Wikimedia Foundation
We're the nonprofit that hosts @Wikipedia , working to create a world where every human can freely share in the sum of all knowledge. Join the movement.
Job Summary
The Wikimedia Foundation is looking for a Site Reliability Engineer (SRE) to join our team, reporting to the Director of Data Engineering. As an Site Reliability Engineer on the Data Engineering team, you will be responsible for building, maintaining and operating the shared data infrastructure that empowers the use of data at the Foundation as well as the Wiki Movement. You will be part of a larger community of SREs where you’ll have plenty of space and opportunities to learn and get familiar with our tech. For more details about our stack see: https://wikitech.wikimedia.org/wiki/Data_Engineering
We are a fully remote, internationally distributed team. With international travel resuming, we are hoping to again see each other in person 2-3 times a year during one of our off-sites (the last few have been in places like Majorca, New York and Prague), the Wikimedia All Hands (once a year in San Francisco), or Wikimania, the annual international conference for the Wiki community.
You are responsible for:
- Deployment, configuration and maintenance of the distributed data systems that comprise our data platform. Our stack includes Hadoop, Kafka, Spark, Cassandra, Presto, Druid, Airflow, Superset, DataHub, Turnilo
- Monitoring of systems and services, optimization of performance and resource utilization
- Cookbook/runbook implementation for common maintenance actions
- Development and maintenance of data platform infrastructure running on Kubernetes as well as bare metal
- Automation and streamlining of tasks as well as identifying process gaps
Skills and Experience:
- At least two of years experience in an SRE/Operations/DevOps role as part of a team
- Experience supporting high availability distributed production systems
- Comfortable with configuration management and orchestration tools (Puppet, Ansible, Chef, SaltStack, etc.), and modern observability infrastructure (monitoring, metrics and logging)

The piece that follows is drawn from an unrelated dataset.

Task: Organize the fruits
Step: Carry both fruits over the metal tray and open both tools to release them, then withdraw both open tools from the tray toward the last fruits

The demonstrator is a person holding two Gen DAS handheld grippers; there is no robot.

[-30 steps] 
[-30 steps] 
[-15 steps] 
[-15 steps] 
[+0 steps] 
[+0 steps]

- Comfortable with shell and scripting languages such as Python, Go, Bash, Ruby
- Good understanding of Linux/Unix fundamentals and debugging skills
- Excellent written and verbal communication skills
- BS or MS degree, preferably in Computer Science, or equivalent work experience
Qualities that are important to us:
- Commitment to the mission of the organization and our values
- Commitment to our guiding principles
- Commitment to diversity, equity, and inclusion
- Cross-cultural sensitivity and awareness
- Collaborative working experience
Additionally, we’d love it if you have:
- Experience implementing containerization solutions (Docker, Kubernetes)
- Experience with package management for operating systems (Debian, etc)
- We are avid supporters (and users) of open source software; history of contributing to Open Source projects is valued
- Prior participation in the Wikimedia movement
Looking to sharpen your Software Engineering skills to stay relevant in the market? CLICK HERE to have a look at the top schools.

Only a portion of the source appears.